(Dataset items)
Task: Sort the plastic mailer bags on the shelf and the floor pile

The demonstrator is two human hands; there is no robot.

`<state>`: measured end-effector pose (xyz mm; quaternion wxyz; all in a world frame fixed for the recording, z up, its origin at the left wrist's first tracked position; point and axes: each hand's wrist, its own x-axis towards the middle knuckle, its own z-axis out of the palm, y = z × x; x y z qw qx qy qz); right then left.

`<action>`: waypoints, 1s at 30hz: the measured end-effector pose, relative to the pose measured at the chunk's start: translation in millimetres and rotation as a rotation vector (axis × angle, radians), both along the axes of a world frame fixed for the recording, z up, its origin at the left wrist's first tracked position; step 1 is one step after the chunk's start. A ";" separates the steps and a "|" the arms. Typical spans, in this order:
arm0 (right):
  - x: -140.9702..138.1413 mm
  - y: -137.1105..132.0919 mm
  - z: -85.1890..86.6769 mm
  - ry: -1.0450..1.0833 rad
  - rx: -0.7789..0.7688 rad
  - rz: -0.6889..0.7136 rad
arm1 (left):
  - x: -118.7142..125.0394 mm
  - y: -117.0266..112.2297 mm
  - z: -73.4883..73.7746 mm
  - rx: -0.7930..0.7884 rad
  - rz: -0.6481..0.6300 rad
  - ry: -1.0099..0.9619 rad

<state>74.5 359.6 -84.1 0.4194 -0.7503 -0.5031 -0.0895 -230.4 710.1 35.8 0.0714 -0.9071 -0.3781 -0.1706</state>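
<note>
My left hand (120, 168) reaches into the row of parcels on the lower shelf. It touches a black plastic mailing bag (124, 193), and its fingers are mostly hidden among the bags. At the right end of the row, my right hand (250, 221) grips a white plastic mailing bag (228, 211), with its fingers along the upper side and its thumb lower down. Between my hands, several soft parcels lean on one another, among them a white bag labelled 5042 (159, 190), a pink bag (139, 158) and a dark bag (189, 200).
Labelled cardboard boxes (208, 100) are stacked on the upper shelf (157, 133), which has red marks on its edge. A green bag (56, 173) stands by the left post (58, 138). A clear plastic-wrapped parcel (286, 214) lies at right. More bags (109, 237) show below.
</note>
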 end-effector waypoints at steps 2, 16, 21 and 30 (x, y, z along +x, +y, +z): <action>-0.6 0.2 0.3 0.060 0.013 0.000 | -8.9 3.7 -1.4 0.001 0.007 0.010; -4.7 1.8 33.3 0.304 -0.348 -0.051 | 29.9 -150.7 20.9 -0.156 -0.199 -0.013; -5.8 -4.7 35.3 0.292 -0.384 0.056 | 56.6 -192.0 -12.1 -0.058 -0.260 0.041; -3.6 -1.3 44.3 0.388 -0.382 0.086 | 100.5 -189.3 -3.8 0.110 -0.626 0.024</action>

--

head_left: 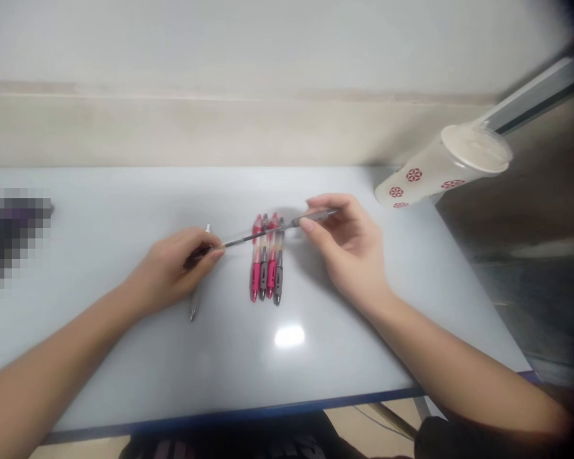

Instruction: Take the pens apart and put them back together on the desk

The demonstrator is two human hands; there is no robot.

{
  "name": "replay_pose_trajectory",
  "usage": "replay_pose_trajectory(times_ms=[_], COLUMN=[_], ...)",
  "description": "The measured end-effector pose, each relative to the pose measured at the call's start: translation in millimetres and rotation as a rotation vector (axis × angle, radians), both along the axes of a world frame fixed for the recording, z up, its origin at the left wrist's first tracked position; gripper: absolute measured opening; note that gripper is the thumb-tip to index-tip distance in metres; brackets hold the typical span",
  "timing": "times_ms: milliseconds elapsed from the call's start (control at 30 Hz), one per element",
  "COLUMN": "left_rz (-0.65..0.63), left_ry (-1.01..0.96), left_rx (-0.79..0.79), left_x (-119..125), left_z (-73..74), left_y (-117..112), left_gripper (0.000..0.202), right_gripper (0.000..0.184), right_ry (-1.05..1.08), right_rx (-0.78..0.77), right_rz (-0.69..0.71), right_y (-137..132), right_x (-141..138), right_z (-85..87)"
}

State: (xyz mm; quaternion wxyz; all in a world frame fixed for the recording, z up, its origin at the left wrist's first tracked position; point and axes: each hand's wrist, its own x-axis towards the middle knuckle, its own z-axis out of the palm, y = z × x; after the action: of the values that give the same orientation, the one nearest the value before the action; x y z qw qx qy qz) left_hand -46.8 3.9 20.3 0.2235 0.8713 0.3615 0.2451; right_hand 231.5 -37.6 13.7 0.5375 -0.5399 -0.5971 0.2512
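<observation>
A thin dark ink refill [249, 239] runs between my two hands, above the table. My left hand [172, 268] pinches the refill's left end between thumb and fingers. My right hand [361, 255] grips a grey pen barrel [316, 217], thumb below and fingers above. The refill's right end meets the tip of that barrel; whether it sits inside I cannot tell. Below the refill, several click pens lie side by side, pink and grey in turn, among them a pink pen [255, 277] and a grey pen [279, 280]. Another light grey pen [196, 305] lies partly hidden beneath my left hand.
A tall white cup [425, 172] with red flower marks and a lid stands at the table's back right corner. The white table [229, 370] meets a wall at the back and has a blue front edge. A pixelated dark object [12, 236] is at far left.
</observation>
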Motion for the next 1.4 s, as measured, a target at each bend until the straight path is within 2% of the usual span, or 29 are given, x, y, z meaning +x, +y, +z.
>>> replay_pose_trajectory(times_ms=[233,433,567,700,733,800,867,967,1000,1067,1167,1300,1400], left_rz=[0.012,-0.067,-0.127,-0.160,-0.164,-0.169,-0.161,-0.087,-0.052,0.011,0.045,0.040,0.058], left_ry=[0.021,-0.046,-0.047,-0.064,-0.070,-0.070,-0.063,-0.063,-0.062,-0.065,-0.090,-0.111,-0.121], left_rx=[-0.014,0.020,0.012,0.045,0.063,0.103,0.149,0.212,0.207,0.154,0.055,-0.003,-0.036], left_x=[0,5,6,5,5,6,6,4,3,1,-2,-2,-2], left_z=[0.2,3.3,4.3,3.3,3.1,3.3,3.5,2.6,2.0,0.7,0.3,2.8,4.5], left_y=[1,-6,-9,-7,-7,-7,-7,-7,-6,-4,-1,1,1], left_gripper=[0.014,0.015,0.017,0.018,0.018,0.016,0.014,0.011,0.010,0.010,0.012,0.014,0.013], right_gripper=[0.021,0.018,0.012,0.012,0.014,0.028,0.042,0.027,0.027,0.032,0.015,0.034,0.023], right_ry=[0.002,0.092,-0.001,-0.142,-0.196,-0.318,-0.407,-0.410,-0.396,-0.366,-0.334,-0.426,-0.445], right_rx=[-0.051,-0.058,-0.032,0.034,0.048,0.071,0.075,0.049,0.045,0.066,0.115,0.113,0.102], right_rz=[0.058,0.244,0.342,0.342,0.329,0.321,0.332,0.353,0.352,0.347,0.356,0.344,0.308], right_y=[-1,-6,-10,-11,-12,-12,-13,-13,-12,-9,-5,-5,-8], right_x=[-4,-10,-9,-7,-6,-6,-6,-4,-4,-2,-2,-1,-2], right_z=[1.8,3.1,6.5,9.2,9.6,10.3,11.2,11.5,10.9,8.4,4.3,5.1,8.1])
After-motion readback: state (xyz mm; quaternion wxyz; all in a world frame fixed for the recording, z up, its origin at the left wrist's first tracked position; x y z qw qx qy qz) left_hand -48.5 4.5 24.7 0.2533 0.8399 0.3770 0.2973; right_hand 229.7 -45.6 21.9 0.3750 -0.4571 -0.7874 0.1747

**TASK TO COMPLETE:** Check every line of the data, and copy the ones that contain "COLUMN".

**RESULT FOR THIS EXERCISE:**
  "usage": "replay_pose_trajectory(times_ms=[_], COLUMN=[_], ...)",
  "COLUMN": "left_rz (-0.65..0.63), left_ry (-1.01..0.96), left_rx (-0.79..0.79), left_x (-119..125), left_z (-73..74), left_y (-117..112), left_gripper (0.000..0.202), right_gripper (0.000..0.184), right_ry (-1.05..1.08), right_rx (-0.78..0.77), right_rz (-0.69..0.71), right_y (-137..132), right_x (-141..138), right_z (-85..87)"

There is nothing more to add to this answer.